Previous studies provided data to select the most appropriate procedures and radiomic PET features [37,38,39]. For example, voxel size was shown to be the most important source of variability for a large number of features, whereas the entropy feature calculated from the GLCM was robust with respect to acquisition and reconstruction parameters, post-filtering level, iteration number, and matrix size [35].
For dedicated experimental measurements, phantoms routinely used for PET scanner quality control may be used. For instance, the NEMA Image Quality phantom has been used to assess the impact of noise on textural features when varying reconstruction settings [37, 40], whereas homogeneous phantoms have been used to test stability [41]. To our knowledge, commercial phantoms customised for testing radiomic-feature performance in the presence of inhomogeneous activity distributions are not yet available, but home-made solutions have been described [41].
Scanner calibration and protocol standardisation are necessary to allow for multicentre studies and model generalisability [9, 42]. Harmonisation methods are emerging to allow gathering and comparing data from different centres, although they are not yet largely applied in clinical studies [35].
MRI
The signal intensity in MRI arises from a complex interaction of intrinsic tissue properties, such as relaxation times as well as multiple parameters related to scanner properties, acquisition settings, and image processing. For a given T1- or T2-weighted sequence, voxel intensity does not have a fixed tissue-specific numeric value. Even when scanning the same patient in the same position with the same scanner using the same sequence in two or more sessions, signal intensity may change (Fig. 3), whereas tissue contrast remains unaltered [43].

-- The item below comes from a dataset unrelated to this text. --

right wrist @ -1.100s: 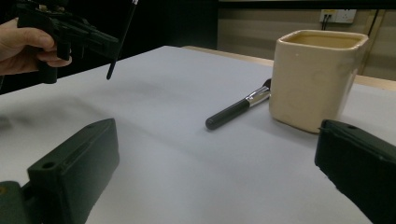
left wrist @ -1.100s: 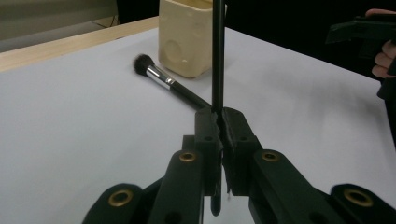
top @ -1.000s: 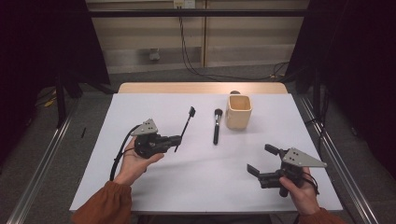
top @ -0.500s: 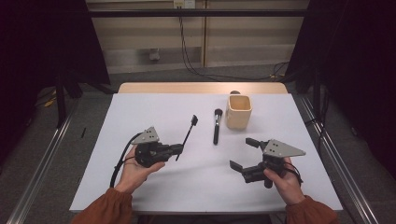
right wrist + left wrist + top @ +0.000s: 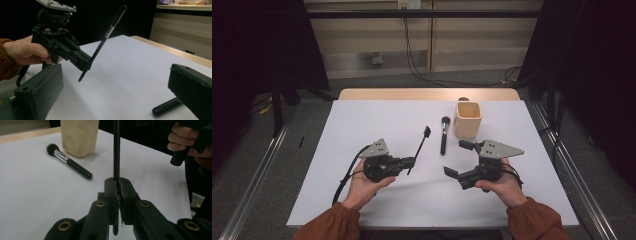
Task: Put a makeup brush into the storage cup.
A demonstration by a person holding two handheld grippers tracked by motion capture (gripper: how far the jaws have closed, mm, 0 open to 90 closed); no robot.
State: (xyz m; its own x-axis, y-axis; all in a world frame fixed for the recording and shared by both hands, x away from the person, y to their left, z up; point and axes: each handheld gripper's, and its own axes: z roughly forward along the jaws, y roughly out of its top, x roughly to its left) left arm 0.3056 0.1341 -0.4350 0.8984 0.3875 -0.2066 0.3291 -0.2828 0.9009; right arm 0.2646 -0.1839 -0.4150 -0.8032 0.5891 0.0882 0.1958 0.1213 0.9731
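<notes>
My left gripper (image 5: 410, 162) is shut on the lower end of a slim black brush (image 5: 421, 145), which slants up and away to its small head. In the left gripper view the two jaws pinch the thin stem (image 5: 116, 150). My right gripper (image 5: 459, 158) stands open with nothing between its fingers, turned towards the left gripper (image 5: 83, 63) and the slim brush (image 5: 110, 28). A black powder brush (image 5: 444, 135) lies on the white table (image 5: 362, 120) just beyond the right gripper. A beige cup (image 5: 467, 120) stands upright beside it.
The powder brush (image 5: 70, 161) and the cup (image 5: 80, 135) lie ahead of the left gripper, with the other hand (image 5: 180, 137) at the right. A wooden strip (image 5: 427, 94) edges the table's far side. Dark curtains and metal rails flank the table.
My right gripper has moved left and away from the table's near edge, rising a little, towards the slim brush. The left gripper has drifted slightly right and nearer with the brush held.
</notes>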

Without a correction for this effect, a comparison of radiomic features among patients may lose significance as it depends on the numeric value of voxel intensity. One possibility is to focus texture analysis on radiomic features quantifying the relationship between voxel intensities, where numerical values do not depend on the individual voxel intensity; another is to make a compensation (normalisation) before performing quantitative image analysis [43].

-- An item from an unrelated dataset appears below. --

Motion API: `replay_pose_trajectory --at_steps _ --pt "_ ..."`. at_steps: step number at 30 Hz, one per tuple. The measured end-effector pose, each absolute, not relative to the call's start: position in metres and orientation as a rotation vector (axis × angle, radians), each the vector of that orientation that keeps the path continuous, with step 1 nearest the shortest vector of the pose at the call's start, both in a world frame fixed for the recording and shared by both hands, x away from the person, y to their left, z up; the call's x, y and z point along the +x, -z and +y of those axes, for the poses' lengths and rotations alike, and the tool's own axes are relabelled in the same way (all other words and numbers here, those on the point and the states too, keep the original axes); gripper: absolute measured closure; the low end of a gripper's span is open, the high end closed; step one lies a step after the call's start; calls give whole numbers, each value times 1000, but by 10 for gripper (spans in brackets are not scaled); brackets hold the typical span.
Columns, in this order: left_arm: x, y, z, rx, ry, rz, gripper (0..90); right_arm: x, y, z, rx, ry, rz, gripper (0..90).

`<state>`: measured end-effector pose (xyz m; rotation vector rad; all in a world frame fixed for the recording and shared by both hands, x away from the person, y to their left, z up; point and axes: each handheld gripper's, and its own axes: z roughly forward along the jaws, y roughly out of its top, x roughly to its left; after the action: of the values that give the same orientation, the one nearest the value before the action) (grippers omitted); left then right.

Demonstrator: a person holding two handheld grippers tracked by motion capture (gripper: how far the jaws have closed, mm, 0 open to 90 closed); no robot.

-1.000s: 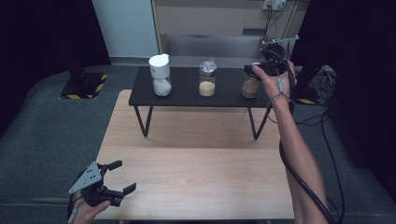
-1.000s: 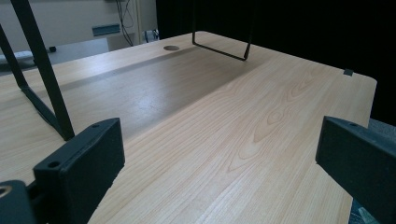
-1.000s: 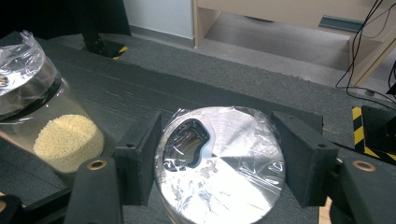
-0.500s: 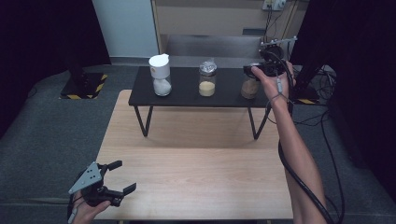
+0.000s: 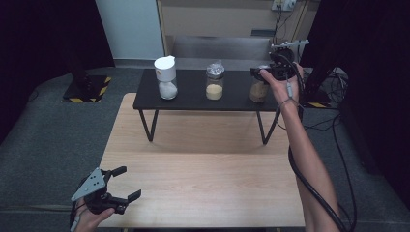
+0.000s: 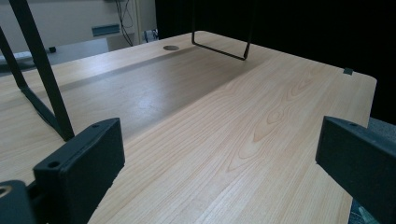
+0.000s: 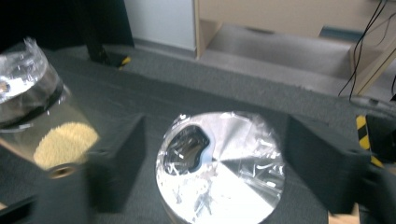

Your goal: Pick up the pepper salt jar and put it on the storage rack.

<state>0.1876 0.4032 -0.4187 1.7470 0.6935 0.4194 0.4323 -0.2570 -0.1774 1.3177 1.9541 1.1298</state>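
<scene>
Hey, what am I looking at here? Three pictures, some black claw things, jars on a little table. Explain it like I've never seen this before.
A person holds a hand tool with two black jaws in each hand. The high view looks down from above; the other two come from cameras riding on the tools. The left gripper waits open and empty over the wooden table. On the table stands a low black shelf with three jars: a white-lidded jar, a middle jar of yellowish grains, and a right jar with a clear plastic cover. The right gripper has just been opening; its jaws stand either side of the right jar's top without pressing it. Nothing is held.
</scene>
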Motion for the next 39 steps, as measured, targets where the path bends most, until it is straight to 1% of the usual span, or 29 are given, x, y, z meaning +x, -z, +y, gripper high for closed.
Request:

Current studies investigating the impact of MRI acquisition parameters on radiomic-feature robustness address the complexity of the technique and the low availability of proper phantoms. The available data suggest that texture features are sensitive to variations of acquisition parameters: the higher the spatial resolution, the higher the sensitivity [44]. A trial assessing radiomic features obtained on different scanners at different institutions or with different parameters concluded that comparisons should be treated with care [45].